Following reduced crude output in Libya (an OPEC member) and other OPEC exporters, oil prices rose this week. Oil production in Libya has fallen by over 250 000 bpd this week after armed protesters blocked its Sharara oilfield, which stopped a pipeline operating. The country was pumping 700 000 bpd before the pipeline halt. Meanwhile, OPEC members are intentionally trying to trim 1.2 million bpd during 1H17 as part of a recent deal to gradually restore the market to balance.

A survey conducted by Reuters has suggested that OPEC oil output has fallen for a third straight month, and that the members have now obeyed 95% of their commitments under the deal.

Meanwhile, as highlighted by Bloomberg, while US crude stocks rose last week, they did so by less than expected.

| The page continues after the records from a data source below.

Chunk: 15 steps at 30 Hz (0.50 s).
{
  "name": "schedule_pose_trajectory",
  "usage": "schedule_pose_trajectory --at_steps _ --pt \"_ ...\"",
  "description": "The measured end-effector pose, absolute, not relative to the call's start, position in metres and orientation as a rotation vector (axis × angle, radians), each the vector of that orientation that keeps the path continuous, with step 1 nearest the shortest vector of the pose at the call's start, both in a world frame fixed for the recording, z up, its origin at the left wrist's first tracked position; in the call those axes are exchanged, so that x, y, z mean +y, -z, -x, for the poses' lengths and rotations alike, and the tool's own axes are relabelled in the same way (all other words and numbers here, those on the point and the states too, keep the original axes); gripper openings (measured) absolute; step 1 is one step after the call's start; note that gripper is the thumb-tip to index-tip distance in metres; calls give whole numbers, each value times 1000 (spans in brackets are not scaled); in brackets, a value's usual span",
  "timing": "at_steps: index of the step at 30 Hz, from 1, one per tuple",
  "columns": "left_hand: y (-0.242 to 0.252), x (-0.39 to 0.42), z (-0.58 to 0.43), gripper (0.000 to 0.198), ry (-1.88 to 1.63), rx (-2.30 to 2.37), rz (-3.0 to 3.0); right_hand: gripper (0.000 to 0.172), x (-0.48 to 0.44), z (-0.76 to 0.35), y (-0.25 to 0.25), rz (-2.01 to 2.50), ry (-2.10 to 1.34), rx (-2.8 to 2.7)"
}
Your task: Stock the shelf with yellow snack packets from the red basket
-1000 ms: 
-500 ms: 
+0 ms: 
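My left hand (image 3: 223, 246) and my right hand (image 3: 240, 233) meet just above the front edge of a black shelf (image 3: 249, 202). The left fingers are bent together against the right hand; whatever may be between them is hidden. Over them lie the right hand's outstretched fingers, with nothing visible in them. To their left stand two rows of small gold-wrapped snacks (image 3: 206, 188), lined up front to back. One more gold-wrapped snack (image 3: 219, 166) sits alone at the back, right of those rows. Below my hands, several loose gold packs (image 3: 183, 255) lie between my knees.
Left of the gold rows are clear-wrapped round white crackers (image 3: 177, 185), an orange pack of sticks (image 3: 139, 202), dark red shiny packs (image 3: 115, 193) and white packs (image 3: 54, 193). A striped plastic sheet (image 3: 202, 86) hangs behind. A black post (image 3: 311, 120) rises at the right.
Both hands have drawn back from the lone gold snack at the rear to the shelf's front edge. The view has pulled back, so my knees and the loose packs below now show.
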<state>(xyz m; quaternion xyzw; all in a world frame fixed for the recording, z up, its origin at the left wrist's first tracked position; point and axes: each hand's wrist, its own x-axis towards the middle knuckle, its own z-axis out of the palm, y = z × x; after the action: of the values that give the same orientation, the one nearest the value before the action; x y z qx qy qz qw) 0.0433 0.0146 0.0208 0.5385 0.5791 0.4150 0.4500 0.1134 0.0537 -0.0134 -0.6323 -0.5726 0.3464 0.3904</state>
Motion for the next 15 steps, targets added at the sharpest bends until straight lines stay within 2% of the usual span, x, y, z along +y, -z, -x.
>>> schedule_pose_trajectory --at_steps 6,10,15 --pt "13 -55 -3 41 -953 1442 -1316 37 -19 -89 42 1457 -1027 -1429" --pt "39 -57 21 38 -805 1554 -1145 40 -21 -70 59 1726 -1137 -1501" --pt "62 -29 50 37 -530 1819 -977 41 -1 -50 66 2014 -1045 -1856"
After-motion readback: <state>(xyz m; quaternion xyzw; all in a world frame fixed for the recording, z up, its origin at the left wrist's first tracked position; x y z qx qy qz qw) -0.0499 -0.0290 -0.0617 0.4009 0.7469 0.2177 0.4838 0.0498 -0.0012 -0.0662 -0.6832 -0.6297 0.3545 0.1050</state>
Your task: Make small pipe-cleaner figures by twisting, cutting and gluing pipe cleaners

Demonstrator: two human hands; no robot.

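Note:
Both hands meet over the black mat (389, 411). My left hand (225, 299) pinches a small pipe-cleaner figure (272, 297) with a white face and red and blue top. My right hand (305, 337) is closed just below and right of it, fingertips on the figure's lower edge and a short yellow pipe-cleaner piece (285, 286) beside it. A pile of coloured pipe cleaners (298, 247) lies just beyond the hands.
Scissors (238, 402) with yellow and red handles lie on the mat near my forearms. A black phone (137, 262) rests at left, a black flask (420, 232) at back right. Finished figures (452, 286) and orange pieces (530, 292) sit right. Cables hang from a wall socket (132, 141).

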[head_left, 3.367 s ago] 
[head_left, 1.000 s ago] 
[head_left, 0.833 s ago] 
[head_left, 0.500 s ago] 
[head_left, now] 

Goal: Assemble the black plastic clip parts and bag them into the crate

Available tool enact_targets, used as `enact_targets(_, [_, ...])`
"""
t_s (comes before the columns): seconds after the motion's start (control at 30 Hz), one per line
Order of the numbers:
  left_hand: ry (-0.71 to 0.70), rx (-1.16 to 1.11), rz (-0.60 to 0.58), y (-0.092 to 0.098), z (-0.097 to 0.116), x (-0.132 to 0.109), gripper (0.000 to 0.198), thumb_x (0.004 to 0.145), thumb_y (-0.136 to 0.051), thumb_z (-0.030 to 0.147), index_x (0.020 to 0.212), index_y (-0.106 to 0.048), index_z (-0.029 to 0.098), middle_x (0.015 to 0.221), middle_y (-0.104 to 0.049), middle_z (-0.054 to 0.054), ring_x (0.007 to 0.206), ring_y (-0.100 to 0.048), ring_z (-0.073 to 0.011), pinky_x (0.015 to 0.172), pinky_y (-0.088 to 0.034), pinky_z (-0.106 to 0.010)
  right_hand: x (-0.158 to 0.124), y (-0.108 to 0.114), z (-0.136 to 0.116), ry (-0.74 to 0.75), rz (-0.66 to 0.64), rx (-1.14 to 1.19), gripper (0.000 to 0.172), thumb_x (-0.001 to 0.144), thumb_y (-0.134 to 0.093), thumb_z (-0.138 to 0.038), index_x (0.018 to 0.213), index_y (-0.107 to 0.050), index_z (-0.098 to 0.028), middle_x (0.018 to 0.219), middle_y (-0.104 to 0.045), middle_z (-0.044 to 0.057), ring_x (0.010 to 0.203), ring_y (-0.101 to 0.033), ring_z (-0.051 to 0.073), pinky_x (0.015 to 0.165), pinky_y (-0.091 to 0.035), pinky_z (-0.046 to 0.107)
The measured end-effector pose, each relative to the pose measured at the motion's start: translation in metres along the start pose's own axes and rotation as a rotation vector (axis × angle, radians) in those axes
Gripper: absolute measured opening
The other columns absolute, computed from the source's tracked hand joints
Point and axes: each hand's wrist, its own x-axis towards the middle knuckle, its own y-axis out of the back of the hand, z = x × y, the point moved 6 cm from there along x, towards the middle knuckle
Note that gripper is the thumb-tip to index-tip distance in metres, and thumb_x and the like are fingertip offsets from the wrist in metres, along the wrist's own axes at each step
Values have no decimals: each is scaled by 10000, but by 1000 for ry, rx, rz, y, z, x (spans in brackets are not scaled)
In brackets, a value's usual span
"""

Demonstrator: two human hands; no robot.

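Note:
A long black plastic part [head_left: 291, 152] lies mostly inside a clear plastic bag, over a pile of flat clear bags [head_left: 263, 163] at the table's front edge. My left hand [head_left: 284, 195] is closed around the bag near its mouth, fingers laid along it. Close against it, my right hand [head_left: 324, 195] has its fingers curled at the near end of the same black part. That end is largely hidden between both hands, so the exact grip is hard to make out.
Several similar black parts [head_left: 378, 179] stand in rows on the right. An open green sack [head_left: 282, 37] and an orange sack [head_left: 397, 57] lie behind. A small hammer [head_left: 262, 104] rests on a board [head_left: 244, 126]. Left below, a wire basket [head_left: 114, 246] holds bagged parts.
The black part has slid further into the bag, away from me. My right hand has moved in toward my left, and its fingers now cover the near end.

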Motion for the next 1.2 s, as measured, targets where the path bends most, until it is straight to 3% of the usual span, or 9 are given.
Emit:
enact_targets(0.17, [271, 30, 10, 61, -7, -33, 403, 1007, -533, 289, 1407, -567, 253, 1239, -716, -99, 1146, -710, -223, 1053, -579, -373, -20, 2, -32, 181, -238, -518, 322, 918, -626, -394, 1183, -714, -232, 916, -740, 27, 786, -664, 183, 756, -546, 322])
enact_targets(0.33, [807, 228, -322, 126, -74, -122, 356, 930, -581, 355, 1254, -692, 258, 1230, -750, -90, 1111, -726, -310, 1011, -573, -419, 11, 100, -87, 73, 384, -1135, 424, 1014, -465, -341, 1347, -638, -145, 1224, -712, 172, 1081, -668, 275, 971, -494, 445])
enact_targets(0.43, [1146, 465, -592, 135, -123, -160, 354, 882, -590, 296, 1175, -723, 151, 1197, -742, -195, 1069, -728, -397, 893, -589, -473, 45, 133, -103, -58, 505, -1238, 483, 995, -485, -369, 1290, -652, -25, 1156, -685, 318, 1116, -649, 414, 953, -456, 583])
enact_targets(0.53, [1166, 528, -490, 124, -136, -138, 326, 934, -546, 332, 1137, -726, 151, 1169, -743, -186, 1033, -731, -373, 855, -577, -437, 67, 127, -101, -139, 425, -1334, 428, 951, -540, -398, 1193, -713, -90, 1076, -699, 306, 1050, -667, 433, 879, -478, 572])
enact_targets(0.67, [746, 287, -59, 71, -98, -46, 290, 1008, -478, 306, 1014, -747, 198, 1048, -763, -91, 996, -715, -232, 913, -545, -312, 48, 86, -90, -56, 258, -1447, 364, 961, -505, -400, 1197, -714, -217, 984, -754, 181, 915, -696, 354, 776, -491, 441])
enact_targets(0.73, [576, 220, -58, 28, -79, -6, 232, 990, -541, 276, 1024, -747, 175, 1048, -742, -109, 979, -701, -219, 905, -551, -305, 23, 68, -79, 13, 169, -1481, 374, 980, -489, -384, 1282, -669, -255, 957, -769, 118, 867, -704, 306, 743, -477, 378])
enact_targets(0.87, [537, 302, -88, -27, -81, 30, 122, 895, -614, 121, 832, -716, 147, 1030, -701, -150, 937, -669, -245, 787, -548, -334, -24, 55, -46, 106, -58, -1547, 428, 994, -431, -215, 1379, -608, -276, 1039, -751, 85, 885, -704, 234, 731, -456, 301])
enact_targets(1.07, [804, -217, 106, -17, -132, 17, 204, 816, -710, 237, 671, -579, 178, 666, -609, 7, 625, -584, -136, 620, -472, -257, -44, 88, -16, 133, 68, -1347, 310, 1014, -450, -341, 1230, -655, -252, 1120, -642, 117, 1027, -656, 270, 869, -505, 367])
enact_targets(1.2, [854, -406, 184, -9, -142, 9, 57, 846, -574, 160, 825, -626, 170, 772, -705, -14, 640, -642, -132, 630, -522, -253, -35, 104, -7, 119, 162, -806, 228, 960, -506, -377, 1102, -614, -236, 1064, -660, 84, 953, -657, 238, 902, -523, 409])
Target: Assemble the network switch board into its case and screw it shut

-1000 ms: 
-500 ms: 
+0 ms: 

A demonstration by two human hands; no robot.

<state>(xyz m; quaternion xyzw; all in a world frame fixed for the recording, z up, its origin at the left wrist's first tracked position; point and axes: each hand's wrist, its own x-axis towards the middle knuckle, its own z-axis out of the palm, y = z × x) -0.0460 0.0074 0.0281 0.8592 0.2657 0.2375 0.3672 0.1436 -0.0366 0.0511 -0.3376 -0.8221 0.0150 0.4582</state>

The US has seen its longest stretch of gains in over a month due to the unexpected disruption in Libyan production, which helped to increase prices up 3.7% over the past two sessions. World Oil reported: “the latest news [about of Libya’s production] drove New York oil futures up as much as 1% after boosting them 1.3% on Tuesday.”

The news source added: “The production drop in Libya […] is at least temporarily easing concern that rising U.S. supply is offsetting the effect of curbs by OPEC and its allies.”

Tamas Varga, an analyst at PVM Oil Associates Ltd., commented: “the weekly US oil statistics were bullish.”

West Texas Intermediate for May delivery was at US$49.65/bbl on the New York Mercantile Exchange, up 14 cents, at 9:30 am in London.

According to the Energy Information Administration (EIA), while projected to fall by 2 million bbls, US gasoline inventories dropped by 3.75 million bbls last week. Concurrently, US refineries processed 16.2 million bbls/d of crude last week, up 425 000 bbls from the prior week, according to the EIA.